Murata M, Yano T, Togami M, Yasumoto K, Sugimachi K, Kimura G, Nomoto K
Department of Immunology, Kyushu University, Fukuoka, Japan.
J Immunol Methods. 1990 May 8;129(1):89-95. doi: 10.1016/0022-1759(90)90424-t.
We have developed a new culture system (termed the JCC device) for the generation and expansion of human lymphokine-activated killer (LAK) cells. The JCC device was essentially based on dialysis culture. A dialysis membrane divided the culture vessel from the outside circulation of basal medium. Human lymph node lymphocytes were cultured in the culture vessel using a culture volume of 100 ml at an initial cell density of 1 X 10(6)/ml in the presence of recombinant human interleukin-2. The culture vessel was rotated for the proper dispersion of cells. The cell density reached up to 1.2 X 10(7)/ml on day 17 of culture. A modified JCC device supplying oxygen through a silicon tube prevented oxygen depletion in the culture vessel. With this modified JCC device cell densities up to 4.3 X 10(7)/ml were achieved without reduction of cytolytic activity. Cell viability was more than 90% throughout the culture. The use of this JCC device permitted the culturing of LAK cells at a high cell density. The procedure is relatively cheap, simple and less time consuming than previous methods.

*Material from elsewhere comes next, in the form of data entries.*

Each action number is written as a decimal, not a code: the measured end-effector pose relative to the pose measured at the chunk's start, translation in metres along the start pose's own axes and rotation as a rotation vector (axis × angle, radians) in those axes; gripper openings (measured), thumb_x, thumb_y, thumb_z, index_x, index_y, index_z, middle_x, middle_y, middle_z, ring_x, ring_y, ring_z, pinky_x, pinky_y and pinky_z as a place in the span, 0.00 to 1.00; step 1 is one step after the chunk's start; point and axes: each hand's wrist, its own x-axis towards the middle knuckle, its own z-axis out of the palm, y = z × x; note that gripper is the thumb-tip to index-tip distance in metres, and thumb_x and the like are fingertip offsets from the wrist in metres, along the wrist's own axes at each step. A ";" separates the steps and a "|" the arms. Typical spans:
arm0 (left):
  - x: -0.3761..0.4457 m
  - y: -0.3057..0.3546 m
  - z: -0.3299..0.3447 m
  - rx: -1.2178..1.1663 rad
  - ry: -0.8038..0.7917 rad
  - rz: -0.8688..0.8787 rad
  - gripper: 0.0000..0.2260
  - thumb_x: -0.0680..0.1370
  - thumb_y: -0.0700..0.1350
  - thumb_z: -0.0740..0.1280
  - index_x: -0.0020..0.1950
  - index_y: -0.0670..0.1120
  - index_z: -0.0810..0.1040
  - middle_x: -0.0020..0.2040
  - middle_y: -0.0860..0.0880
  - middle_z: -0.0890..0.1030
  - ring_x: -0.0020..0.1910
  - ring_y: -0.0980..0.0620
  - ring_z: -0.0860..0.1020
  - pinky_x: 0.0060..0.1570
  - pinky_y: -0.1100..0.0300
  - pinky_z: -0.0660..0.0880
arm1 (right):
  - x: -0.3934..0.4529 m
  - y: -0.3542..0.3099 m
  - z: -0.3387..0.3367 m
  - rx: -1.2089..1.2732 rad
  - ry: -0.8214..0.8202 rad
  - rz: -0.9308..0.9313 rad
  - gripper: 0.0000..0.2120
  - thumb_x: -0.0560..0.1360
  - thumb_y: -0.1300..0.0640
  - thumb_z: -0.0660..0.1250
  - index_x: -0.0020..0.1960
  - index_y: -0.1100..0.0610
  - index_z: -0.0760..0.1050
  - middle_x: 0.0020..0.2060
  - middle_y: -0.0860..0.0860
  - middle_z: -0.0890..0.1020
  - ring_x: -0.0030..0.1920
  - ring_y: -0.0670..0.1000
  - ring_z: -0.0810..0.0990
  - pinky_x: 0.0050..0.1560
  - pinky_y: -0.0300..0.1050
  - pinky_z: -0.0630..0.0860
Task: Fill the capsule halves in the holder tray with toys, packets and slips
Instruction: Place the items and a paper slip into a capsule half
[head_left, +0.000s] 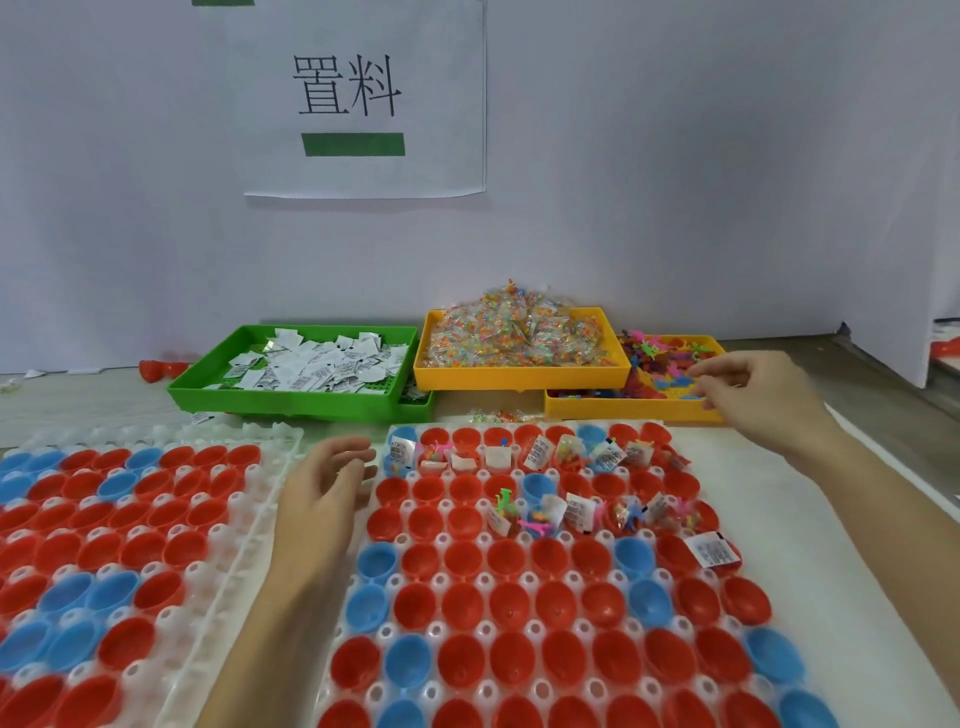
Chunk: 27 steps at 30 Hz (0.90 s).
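At nine o'clock on the bench lies a second holder tray (244, 525), a translucent white sheet of moulded plastic bumps, seated with glossy red and blue cups that hold nothing. Just right of it, near the centre, the left hand (324, 488) hovers over the gap between the two trays, fingers loosely curled and apart, gripping nothing. From the centre down to five o'clock spreads the holder tray (457, 543) being filled, the same knobbed white plastic, its capsule halves (506, 603) smooth round bowls, mostly red with a few blue. Only its two far bands, towards twelve o'clock, carry contents: white printed slips (535, 451), crinkled clear packets and small neon toys (503, 501); one slip sits alone in a cup at the right edge. Beyond, at eleven o'clock, a green tray (291, 397) of perforated rigid plastic holds a heap of folded white slips. At twelve to one o'clock a yellow tray (519, 378) is piled with clear packets of coloured beads, and it rests partly over a lower yellow tray (623, 408) of bright plastic figures at two o'clock. The right hand (748, 387) is over that lower tray, fingers bent towards the thumb; whether they pinch a toy cannot be told. Behind, a paper sign (363, 98) hangs on the white wall.
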 end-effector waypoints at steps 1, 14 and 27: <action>0.001 0.000 0.001 -0.044 0.008 -0.015 0.10 0.82 0.38 0.60 0.53 0.46 0.80 0.51 0.47 0.84 0.48 0.48 0.84 0.44 0.58 0.80 | 0.009 0.005 0.003 -0.055 0.000 -0.006 0.06 0.78 0.59 0.67 0.49 0.50 0.82 0.48 0.52 0.85 0.46 0.50 0.81 0.44 0.43 0.73; 0.010 -0.006 0.001 -0.119 0.045 -0.013 0.11 0.80 0.35 0.58 0.50 0.42 0.81 0.44 0.43 0.85 0.40 0.49 0.84 0.32 0.62 0.79 | 0.081 0.011 0.046 -0.468 -0.232 -0.063 0.11 0.76 0.65 0.71 0.58 0.61 0.82 0.58 0.58 0.83 0.58 0.57 0.79 0.56 0.48 0.75; 0.014 -0.011 0.002 -0.098 0.049 -0.006 0.13 0.80 0.35 0.59 0.47 0.45 0.82 0.43 0.44 0.84 0.37 0.50 0.84 0.30 0.62 0.77 | 0.045 -0.002 0.019 -0.062 0.112 -0.135 0.06 0.77 0.57 0.72 0.48 0.60 0.85 0.43 0.56 0.86 0.38 0.47 0.79 0.44 0.46 0.73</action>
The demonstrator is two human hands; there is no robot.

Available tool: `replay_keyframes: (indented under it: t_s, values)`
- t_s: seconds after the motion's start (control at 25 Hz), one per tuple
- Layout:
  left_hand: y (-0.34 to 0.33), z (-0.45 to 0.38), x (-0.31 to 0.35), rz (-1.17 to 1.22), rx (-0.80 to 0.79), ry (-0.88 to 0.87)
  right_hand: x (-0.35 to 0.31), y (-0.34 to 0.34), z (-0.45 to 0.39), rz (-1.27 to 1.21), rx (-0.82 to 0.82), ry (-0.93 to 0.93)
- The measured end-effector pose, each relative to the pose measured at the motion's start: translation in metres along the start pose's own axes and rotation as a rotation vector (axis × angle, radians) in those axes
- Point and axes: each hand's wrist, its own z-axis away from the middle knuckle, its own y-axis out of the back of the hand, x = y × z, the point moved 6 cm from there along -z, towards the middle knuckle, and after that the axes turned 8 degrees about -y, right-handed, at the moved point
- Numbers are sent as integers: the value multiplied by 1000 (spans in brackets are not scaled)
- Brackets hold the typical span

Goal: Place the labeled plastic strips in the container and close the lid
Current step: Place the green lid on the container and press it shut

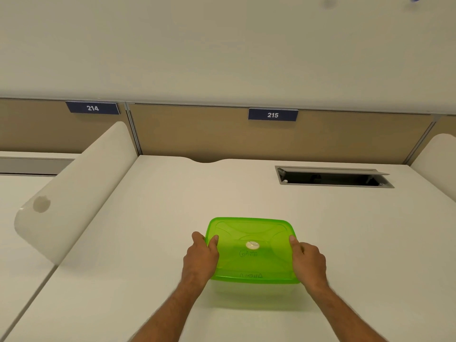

我们开发了一种新的培养系统(称为JCC装置),用于人淋巴因子激活的杀伤(LAK)细胞的生成和扩增。JCC装置主要基于透析培养。透析膜将培养容器与基础培养基的外部循环隔开。人淋巴结淋巴细胞在培养容器中培养,培养体积为100 ml,初始细胞密度为1×10⁶/ml,同时存在重组人白细胞介素-2。培养容器旋转以适当分散细胞。培养第17天时,细胞密度达到1.2×10⁷/ml。一种通过硅管供应氧气的改良JCC装置可防止培养容器中的氧气耗尽。使用这种改良的JCC装置,细胞密度可达4.3×10⁷/ml,而细胞溶解活性不会降低。在整个培养过程中,细胞活力超过90%。使用这种JCC装置可以在高细胞密度下培养LAK细胞。该方法相对便宜、简单,且比以前的方法耗时更少。